Task to carry out: Your answer should be the complete data, copied exactly.
◆ ◆ ◆
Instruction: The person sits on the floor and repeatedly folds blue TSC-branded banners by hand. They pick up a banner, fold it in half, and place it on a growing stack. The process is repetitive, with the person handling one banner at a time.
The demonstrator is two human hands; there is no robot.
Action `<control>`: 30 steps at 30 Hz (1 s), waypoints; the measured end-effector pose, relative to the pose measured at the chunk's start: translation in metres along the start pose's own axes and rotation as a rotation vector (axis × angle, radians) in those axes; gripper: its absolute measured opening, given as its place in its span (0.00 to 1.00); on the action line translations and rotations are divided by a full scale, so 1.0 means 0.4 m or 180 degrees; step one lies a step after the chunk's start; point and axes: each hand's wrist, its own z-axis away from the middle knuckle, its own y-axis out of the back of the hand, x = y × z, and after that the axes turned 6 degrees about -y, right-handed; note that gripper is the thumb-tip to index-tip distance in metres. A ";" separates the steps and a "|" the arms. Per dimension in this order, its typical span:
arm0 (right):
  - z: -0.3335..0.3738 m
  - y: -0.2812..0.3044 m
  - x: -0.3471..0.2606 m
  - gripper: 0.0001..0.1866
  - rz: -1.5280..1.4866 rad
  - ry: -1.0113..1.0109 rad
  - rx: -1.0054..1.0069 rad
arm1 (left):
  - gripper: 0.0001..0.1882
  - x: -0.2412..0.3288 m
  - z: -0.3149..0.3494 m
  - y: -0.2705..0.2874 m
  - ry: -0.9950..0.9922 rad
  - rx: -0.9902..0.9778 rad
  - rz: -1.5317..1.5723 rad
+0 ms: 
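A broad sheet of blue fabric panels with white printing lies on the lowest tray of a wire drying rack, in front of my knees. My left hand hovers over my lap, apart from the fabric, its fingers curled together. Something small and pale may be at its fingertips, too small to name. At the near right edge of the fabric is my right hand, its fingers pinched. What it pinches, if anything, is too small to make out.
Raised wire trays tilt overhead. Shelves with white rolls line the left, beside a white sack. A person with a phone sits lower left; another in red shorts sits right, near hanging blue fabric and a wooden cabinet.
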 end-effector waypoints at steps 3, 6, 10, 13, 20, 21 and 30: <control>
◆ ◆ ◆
Answer to the exercise:
Instruction: The person sits on the floor and repeatedly folds blue TSC-branded banners by hand. They pick up a banner, fold it in half, and place it on a growing stack. The process is repetitive, with the person handling one banner at a time.
The demonstrator is two human hands; there is no robot.
Action `<control>`: 30 steps at 30 Hz (1 s), waypoints; the measured end-effector pose, relative to the pose measured at the chunk's start: translation in metres along the start pose's own axes and rotation as a rotation vector (axis × angle, radians) in those axes; gripper: its absolute measured opening, given as its place in its span (0.00 to 1.00); on the action line translations and rotations are divided by a full scale, so 1.0 means 0.4 m or 180 degrees; step one lies a step after the chunk's start; point and axes: each hand's wrist, its own z-axis away from the middle knuckle, its own y-axis out of the back of the hand, x = y × z, and after that the axes turned 6 degrees about -y, right-handed; note that gripper is the thumb-tip to index-tip distance in metres. A ";" separates the steps and a "|" the arms. Per dimension in this order, its typical span:
arm0 (right):
  - z: -0.3335..0.3738 m
  - y: -0.2812..0.3044 m
  - x: -0.3471..0.2606 m
  - gripper: 0.0001..0.1866
  - rz: -1.5280..1.4866 rad
  - ry: -1.0113..1.0109 rad
  - rx: -1.0054..1.0069 rad
arm1 (left):
  - gripper: 0.0001..0.1882
  - x: -0.2412..0.3288 m
  - z: -0.3149..0.3494 m
  - y: -0.2705..0.2874 m
  - ry: -0.9950..0.9922 rad
  - rx: -0.9902..0.9778 rad
  - rz: -1.5317..1.5723 rad
+0 ms: 
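A broad sheet of blue fabric panels with white printing lies on the lowest tray of a wire drying rack, in front of my knees. My left hand hovers over my lap, apart from the fabric, its fingers curled together. Something small and pale may be at its fingertips, too small to name. At the near right edge of the fabric is my right hand, its fingers pinched. What it pinches, if anything, is too small to make out.
Raised wire trays tilt overhead. Shelves with white rolls line the left, beside a white sack. A person with a phone sits lower left; another in red shorts sits right, near hanging blue fabric and a wooden cabinet.
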 end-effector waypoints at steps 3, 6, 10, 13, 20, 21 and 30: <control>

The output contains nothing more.